一方APPEは、PSは処理できないので、PS入稿もある場合は、データをいったんPDFにするとか、2つのRIPを用意するなどの対応が必要になる。APPEでは、パーソナライズ印刷向けのバリアブルデータにも対応している。
(教育サーポート部)
例題●Adobe PDF Print Engine
次の説明文はAdobe PDF Print Engineまたはそれに関連する項目に関して記述したものである。各々の文章が正しいかどうか答えなさい。(正しい:○ 誤り:×)
1. Adobe PDF Print Engineは、アドビシステムズ社の新しいRIP技術で、従来のCPSI系のRIPがPostScriptを処理するのに対して、Adobe PDF Print EngineはPDFをダイレクトに処理することができる。Adobe PDF Print EngineによるPDFのダイレクト処理、透明効果の分割処理やRGB画像CMYK変換などのデバイスに依存した処理を事前に行う必要はなく、そのままRIPで処理することになる。
2. Adobe PDF Print Engineは、PDFをダイレクトに処理することができる。
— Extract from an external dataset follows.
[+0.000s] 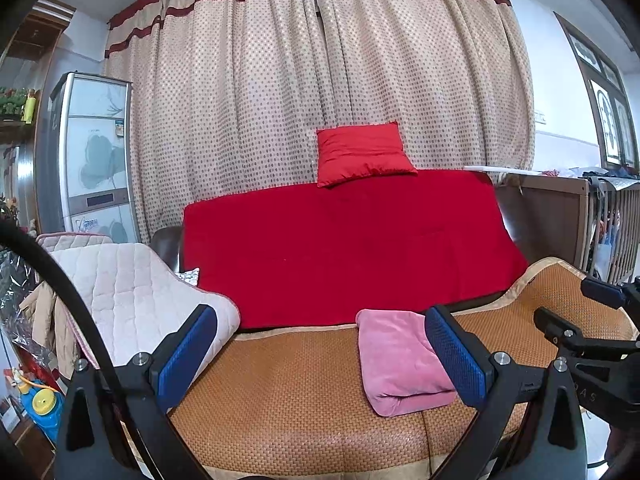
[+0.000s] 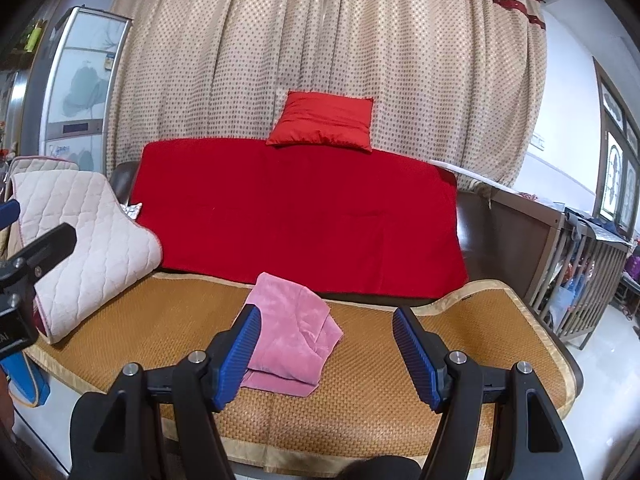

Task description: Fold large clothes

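Observation:
A pink garment (image 1: 400, 360) (image 2: 292, 336) lies folded into a small bundle on the woven mat (image 1: 288, 392) (image 2: 360, 380) that covers the sofa seat. My left gripper (image 1: 320, 356) hovers open in front of the seat; its right finger overlaps the bundle's right edge in the picture, and nothing sits between the pads. My right gripper (image 2: 326, 348) is open too, with the bundle just behind its left finger and only mat between the pads. Each gripper shows at the edge of the other's view.
A red blanket (image 1: 352, 248) (image 2: 300, 216) drapes the sofa back, with a red cushion (image 1: 362, 152) (image 2: 322, 122) on top. A quilted cream pad (image 1: 132, 296) (image 2: 84, 232) covers the left armrest. Dotted curtains hang behind. A wooden crib (image 1: 612, 220) (image 2: 580, 264) stands at the right.

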`<state>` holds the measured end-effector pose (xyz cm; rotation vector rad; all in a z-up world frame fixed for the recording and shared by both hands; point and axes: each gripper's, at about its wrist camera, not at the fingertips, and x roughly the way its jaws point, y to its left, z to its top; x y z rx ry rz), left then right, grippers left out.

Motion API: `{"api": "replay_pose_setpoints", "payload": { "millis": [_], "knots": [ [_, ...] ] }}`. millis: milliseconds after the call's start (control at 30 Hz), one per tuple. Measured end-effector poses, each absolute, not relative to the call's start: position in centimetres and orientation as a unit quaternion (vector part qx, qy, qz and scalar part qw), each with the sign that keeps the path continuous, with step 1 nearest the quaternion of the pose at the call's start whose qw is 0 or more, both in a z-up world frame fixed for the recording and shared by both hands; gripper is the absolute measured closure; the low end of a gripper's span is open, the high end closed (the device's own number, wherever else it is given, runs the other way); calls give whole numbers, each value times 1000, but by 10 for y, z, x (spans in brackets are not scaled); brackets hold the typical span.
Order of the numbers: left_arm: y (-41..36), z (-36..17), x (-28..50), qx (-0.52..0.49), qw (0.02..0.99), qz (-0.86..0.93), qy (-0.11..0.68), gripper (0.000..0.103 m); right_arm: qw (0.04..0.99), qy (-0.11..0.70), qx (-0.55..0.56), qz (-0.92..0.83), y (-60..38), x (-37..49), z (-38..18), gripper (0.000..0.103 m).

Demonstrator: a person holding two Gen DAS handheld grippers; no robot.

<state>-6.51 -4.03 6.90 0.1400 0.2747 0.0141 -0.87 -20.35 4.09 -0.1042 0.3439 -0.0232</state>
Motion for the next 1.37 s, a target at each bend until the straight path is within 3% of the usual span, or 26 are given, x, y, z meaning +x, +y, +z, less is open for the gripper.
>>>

さらにPostScriptやEPSにも従来のCPSI系のRIPと同様に処理が可能である。
3. CTPの2サイト運用においてデジタルフィルムとして使用されるレンダリングの済んだ中間ファイルは、初めに中間ファイルを作成したレンダリングのエンジンと受け取るレンダリングエンジンが同一でないと、RIP結果の互換性が保障できない。しかしAdobe PDF Print Engineであれば、通常のアプリケーションでの運用とは異なり、データと作成したサイドと受け取るサイドが同じコアでなくでも、RIP結果の互換性は保証されている。
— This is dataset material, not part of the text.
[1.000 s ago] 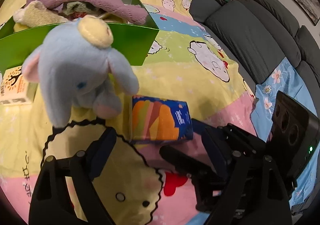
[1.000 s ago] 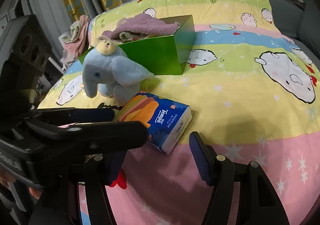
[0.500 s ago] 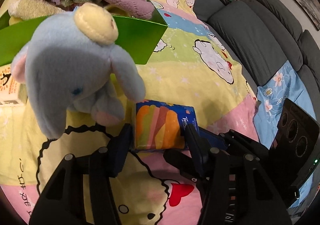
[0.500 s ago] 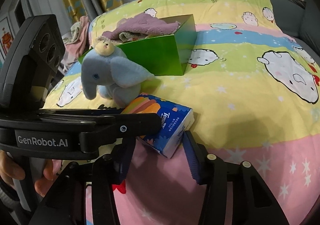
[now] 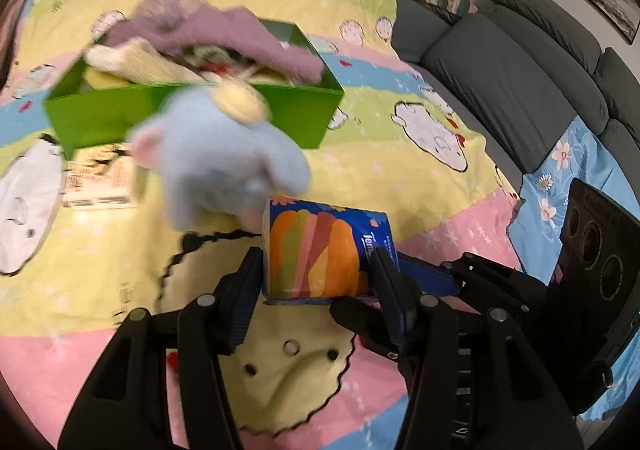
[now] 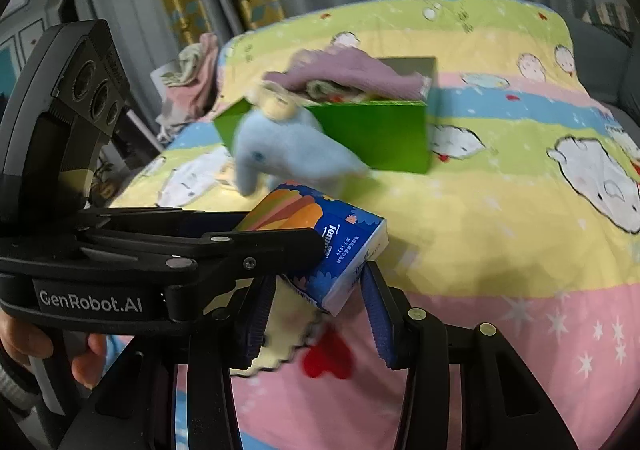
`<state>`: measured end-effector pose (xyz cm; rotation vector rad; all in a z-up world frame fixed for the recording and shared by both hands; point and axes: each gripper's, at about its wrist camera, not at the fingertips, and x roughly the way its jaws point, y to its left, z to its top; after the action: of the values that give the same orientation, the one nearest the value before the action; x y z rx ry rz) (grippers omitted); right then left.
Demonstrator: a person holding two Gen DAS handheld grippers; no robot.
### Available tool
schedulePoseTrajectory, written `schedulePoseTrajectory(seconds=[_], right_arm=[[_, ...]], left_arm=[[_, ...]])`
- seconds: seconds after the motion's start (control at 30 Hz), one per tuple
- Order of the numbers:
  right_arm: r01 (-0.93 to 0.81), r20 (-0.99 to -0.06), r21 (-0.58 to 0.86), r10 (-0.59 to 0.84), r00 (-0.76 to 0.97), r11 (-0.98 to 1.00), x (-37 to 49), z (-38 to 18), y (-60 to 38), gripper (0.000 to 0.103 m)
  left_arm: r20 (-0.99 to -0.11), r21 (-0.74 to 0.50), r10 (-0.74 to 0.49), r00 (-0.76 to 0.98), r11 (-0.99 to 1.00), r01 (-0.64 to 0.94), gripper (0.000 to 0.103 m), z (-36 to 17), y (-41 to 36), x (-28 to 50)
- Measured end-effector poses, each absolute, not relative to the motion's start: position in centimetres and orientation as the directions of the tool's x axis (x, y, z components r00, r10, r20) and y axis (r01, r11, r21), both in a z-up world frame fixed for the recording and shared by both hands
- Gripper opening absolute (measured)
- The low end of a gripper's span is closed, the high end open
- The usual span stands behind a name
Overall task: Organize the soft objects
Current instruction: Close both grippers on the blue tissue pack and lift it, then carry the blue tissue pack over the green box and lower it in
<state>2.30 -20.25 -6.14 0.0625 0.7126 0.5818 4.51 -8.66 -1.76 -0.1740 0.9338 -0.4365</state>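
Both grippers are on the tissue pack (image 5: 320, 254) at once. The left gripper (image 5: 316, 278) has its jaws closed on the pack's two sides, and the right gripper (image 6: 316, 290) comes in from the other end with its jaws straddling the lower corner, pads touching or nearly so, so it looks like it's gripping too. The pack seems tipped up off the bed (image 5: 400, 177) at one end, probably so it can be carried over to the green box (image 5: 192, 117) behind it. A soft pack like that squishes, so two grips likely keep it from sagging.

The blue elephant (image 5: 224, 161) sits right against the pack's far edge, between it and the box. It's blurry. The box already holds a purple cloth (image 5: 224, 33) and some cream knit stuff, so that's clearly the drop spot.

Readable text: "Tempo" on the pack's blue side, plus small print too tiny to read. "GenRobot.AI" is printed on the left gripper's body in the right wrist view. A small carton (image 5: 100, 185) lies by the box, with unreadable print.
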Motion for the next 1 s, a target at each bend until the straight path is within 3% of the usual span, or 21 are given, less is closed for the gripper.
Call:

4. PDF/X-1a運用においては、RGB画像をそのまま使用することはできない。RGB運用を行う場合は、PDF/X-1aにICCプロファイルが付いたRGB形式やLab形式の使用が認められているPDF/X-3形式を使用にしなければならない。しかし、PDF/X-3では透明をRGBからCMYKに変換し分割する必要があり、実際の運用においては透明が使用できないなど、いくつかの制限が発生する。
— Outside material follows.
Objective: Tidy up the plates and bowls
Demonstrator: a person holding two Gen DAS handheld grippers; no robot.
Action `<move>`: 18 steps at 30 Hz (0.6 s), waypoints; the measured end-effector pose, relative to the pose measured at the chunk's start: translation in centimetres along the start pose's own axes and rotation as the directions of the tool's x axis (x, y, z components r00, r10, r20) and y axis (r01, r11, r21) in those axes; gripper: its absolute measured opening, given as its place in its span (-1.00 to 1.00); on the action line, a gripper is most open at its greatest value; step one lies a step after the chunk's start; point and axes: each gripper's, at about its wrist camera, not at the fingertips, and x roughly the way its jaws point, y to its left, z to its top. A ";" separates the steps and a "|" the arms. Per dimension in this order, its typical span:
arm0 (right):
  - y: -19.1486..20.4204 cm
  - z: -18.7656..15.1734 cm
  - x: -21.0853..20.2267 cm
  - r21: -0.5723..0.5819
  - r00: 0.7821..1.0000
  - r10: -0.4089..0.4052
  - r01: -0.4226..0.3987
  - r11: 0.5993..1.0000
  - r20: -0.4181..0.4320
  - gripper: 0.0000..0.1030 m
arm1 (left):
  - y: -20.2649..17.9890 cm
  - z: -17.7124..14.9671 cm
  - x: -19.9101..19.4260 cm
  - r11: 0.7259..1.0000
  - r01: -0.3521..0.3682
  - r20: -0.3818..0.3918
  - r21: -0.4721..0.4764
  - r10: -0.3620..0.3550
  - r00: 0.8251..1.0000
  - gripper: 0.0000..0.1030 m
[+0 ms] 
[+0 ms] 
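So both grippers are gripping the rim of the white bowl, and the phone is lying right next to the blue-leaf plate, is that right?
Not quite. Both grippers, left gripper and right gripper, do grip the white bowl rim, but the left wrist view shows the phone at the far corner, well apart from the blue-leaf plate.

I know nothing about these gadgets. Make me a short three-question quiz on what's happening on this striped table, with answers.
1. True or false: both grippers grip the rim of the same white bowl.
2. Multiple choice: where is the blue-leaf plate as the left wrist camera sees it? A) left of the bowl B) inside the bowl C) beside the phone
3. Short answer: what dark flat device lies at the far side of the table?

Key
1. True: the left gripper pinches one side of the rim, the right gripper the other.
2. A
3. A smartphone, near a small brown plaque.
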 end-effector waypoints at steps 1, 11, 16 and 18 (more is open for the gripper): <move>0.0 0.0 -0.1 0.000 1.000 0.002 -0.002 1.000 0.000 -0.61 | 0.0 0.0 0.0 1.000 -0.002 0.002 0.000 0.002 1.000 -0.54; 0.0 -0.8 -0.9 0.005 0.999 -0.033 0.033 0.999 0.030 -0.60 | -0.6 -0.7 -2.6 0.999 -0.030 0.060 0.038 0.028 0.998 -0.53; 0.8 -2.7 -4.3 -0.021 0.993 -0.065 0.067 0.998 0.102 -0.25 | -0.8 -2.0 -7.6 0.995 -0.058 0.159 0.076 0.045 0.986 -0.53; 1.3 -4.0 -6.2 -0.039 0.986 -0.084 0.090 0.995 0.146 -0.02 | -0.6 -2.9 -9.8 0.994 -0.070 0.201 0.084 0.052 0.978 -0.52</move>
5. EPSやPDF/X-1aのベースとなるPDF1.3では、透明を表現する機能はサポートしていない。アプリケーション上のすべての透明オブジェクトは、視覚的には透明を保持しながら、透明を含んでいない不透明度100%のデータへの変換が必要となり、この処理は「分割統合」と呼ばれている。PDF/X-1aでの運用では、この透明効果を使用した場合に、データ処理のどこかの段階で、「分割統合」処理を行わなければならない。
6. 現行のRGBワークフローでは、RGBとCMYKが混在して運用されている場合がある。この時RGBのオブジェクトに透明効果があれば、従来のRIP運用ではあらかじめ分割統合をしておかなければならない。そのためDTPアプリケーション側で、RGBオブジェクトがCMYKに変換されてしまい、ワークフロー側(RIP)でのカラーマネジメントが効かない結果になってしまう場合がある。しかし、Adobe PDF Print Engineであれば、RGBでもCMYKでも受け取ることができるので、分割統合してCMYKになったデータでも容易にカラーマネジメントを効かせることができる。